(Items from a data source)
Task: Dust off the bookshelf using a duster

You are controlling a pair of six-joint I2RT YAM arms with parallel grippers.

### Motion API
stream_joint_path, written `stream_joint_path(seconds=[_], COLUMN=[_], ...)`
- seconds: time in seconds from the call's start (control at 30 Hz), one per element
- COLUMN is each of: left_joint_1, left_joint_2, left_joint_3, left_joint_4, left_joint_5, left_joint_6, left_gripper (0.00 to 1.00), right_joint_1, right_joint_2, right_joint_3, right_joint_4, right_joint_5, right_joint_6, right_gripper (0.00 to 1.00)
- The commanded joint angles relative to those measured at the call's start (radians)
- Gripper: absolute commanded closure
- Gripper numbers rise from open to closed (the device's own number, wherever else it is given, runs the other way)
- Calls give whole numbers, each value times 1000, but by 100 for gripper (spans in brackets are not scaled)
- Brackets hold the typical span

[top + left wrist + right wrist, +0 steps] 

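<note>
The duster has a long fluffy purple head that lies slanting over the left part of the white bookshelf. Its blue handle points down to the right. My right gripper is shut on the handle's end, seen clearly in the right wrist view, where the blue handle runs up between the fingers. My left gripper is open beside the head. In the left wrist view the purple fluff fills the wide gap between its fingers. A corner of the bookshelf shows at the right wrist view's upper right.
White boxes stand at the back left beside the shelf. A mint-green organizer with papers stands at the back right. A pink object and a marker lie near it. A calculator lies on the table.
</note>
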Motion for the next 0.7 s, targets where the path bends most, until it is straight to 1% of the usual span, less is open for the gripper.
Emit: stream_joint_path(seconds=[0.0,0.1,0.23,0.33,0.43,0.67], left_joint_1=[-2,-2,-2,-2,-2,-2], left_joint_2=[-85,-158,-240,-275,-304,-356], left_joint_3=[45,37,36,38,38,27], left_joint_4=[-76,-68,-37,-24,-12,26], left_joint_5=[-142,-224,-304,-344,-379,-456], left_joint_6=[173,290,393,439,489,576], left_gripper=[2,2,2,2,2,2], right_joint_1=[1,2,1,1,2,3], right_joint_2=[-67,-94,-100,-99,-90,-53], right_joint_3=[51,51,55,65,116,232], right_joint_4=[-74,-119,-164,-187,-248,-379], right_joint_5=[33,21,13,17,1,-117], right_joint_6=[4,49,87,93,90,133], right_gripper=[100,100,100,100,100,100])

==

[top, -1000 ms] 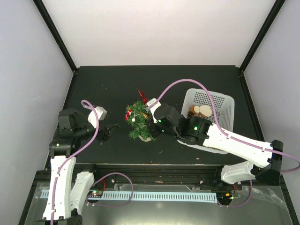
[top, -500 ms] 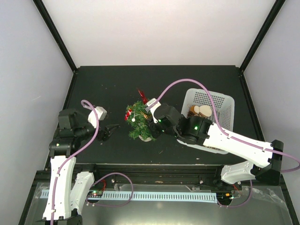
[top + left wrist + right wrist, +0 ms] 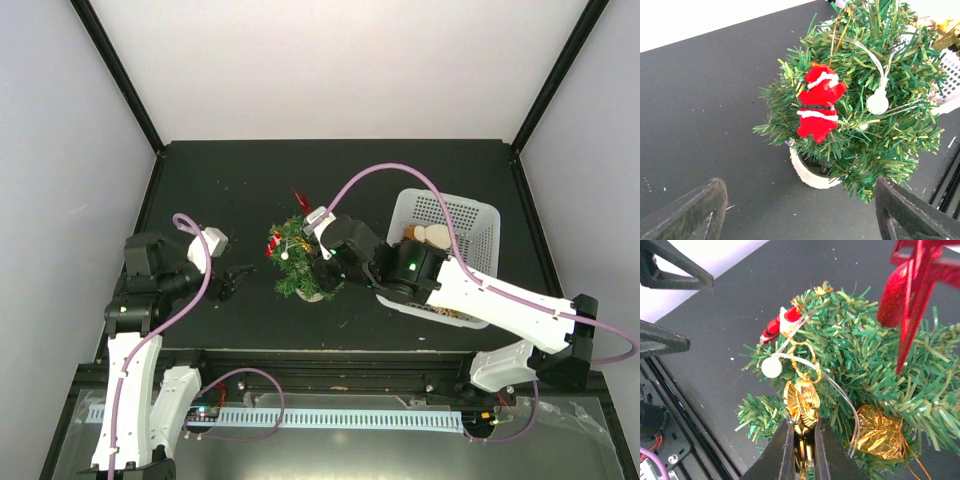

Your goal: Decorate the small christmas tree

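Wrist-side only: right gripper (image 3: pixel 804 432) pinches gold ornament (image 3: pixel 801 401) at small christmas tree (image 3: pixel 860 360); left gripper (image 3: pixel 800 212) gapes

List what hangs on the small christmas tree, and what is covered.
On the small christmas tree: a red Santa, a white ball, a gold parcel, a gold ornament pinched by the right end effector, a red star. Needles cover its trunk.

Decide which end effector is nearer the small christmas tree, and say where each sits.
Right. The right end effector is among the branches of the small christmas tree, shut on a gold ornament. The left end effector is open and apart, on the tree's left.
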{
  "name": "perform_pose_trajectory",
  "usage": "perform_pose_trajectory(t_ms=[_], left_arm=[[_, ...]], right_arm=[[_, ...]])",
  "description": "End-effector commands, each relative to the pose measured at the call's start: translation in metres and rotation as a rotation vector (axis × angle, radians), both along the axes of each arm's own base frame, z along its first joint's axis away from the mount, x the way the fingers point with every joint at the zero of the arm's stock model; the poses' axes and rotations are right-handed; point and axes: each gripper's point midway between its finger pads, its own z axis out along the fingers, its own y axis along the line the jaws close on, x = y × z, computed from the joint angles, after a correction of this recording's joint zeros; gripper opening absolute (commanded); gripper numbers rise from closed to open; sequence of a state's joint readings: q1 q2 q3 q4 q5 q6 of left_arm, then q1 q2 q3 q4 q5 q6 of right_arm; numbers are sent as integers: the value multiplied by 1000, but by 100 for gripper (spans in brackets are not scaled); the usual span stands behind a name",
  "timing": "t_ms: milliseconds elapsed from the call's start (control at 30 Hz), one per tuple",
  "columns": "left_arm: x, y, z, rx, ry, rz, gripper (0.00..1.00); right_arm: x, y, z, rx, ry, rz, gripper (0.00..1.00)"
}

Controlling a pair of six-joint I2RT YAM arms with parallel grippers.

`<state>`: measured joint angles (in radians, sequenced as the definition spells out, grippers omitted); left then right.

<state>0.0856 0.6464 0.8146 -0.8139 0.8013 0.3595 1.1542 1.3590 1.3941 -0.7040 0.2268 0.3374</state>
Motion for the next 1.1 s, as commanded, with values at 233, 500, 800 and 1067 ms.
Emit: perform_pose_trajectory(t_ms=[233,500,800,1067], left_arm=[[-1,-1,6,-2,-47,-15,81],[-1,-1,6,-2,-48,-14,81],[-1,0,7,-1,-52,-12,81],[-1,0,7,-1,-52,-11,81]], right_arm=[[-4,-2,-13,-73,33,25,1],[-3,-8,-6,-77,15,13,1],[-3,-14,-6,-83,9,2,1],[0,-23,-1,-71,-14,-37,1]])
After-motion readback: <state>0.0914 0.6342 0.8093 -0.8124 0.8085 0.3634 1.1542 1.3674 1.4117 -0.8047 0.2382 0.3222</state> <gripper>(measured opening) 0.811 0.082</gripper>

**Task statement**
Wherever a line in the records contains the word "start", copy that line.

**Your solution**
- seconds: time in seconds from the call's start (control at 30 Hz), one per element
- The commanded joint angles relative to those measured at the call's start (radians)
  "description": "End-effector commands, each relative to the pose measured at the call's start: translation in metres and rotation as a rotation vector (axis × angle, radians), both along the axes of each arm's own base frame, z along its first joint's axis away from the mount, x the way the fingers point with every joint at the zero of the arm's stock model; the poses' axes and rotations are right-handed; point and axes: each gripper's point midway between its finger pads, its own z axis out along the fingers, its own y axis along the line the jaws close on, x = y × z, computed from the joint angles, after a correction of this recording's joint zeros; gripper opening absolute (commanded); gripper numbers rise from closed to open; sequence of a state's joint readings: q1 q2 q3 q4 q5 q6 of left_arm, then q1 q2 q3 q4 q5 q6 of right_arm; numbers are sent as integers: the value multiplied by 1000, but by 100 for gripper (spans in brackets are not scaled); the usual span stands behind a name",
  "timing": "t_ms: milliseconds elapsed from the call's start (control at 30 Hz), one per tuple",

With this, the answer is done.